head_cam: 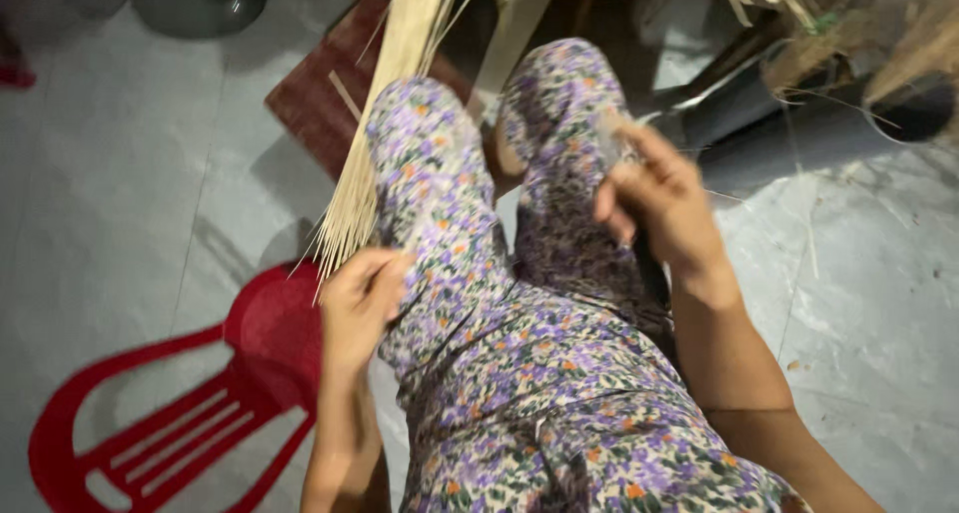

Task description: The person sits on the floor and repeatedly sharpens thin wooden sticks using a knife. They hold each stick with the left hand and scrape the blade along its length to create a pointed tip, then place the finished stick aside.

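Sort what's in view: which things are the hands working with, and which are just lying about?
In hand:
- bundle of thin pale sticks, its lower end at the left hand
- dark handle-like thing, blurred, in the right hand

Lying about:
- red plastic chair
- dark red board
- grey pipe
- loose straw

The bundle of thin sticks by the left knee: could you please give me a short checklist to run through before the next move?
1. Left hand at the lower end of the bundle of sticks: ok, its fingers are curled there.
2. Sticks held as one bundle: not ok, the lower ends fan out and a few stand apart.
3. Right hand holding something: cannot tell, it is blurred; a dark thing shows under it.
4. Bundle supported: ok, it lies along the left leg.
5. Red plastic chair away from the hands: ok, it is on the floor to the left.
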Tool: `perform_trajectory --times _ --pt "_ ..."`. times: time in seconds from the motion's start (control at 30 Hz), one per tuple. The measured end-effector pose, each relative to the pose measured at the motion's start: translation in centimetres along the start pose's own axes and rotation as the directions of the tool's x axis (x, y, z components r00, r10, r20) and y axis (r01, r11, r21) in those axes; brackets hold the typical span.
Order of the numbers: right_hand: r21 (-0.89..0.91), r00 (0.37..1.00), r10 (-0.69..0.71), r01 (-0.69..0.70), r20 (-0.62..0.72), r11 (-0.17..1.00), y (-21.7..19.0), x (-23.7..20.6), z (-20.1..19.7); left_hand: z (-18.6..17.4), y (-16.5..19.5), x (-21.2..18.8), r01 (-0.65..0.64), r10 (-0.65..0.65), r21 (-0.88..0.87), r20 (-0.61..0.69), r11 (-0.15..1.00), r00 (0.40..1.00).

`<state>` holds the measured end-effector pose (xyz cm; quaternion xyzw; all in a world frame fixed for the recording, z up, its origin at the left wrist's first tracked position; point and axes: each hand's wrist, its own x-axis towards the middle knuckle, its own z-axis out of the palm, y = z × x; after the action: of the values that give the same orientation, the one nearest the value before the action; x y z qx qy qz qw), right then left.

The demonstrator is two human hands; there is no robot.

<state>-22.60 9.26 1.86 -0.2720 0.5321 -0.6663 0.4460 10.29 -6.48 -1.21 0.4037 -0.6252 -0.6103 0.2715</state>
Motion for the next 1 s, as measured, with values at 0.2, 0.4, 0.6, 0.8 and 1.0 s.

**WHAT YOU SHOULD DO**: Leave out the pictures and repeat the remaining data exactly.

**ANSWER AREA**:
head_cam: 

Task description: The person sits on the floor and repeatedly sharpens thin wooden sticks using a knife. They hold each stick with the left hand and scrape the blade along its length to create a pointed tip, then place the finished stick aside.

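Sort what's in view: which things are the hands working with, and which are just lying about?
In hand:
- bundle of thin pale sticks, its lower end at the left hand
- dark handle-like thing, blurred, in the right hand

Lying about:
- red plastic chair
- dark red board
- grey pipe
- loose straw

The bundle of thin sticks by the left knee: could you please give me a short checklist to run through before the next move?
1. Left hand at the lower end of the bundle of sticks: ok, its fingers are curled there.
2. Sticks held as one bundle: not ok, the lower ends fan out and a few stand apart.
3. Right hand holding something: cannot tell, it is blurred; a dark thing shows under it.
4. Bundle supported: ok, it lies along the left leg.
5. Red plastic chair away from the hands: ok, it is on the floor to the left.
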Tool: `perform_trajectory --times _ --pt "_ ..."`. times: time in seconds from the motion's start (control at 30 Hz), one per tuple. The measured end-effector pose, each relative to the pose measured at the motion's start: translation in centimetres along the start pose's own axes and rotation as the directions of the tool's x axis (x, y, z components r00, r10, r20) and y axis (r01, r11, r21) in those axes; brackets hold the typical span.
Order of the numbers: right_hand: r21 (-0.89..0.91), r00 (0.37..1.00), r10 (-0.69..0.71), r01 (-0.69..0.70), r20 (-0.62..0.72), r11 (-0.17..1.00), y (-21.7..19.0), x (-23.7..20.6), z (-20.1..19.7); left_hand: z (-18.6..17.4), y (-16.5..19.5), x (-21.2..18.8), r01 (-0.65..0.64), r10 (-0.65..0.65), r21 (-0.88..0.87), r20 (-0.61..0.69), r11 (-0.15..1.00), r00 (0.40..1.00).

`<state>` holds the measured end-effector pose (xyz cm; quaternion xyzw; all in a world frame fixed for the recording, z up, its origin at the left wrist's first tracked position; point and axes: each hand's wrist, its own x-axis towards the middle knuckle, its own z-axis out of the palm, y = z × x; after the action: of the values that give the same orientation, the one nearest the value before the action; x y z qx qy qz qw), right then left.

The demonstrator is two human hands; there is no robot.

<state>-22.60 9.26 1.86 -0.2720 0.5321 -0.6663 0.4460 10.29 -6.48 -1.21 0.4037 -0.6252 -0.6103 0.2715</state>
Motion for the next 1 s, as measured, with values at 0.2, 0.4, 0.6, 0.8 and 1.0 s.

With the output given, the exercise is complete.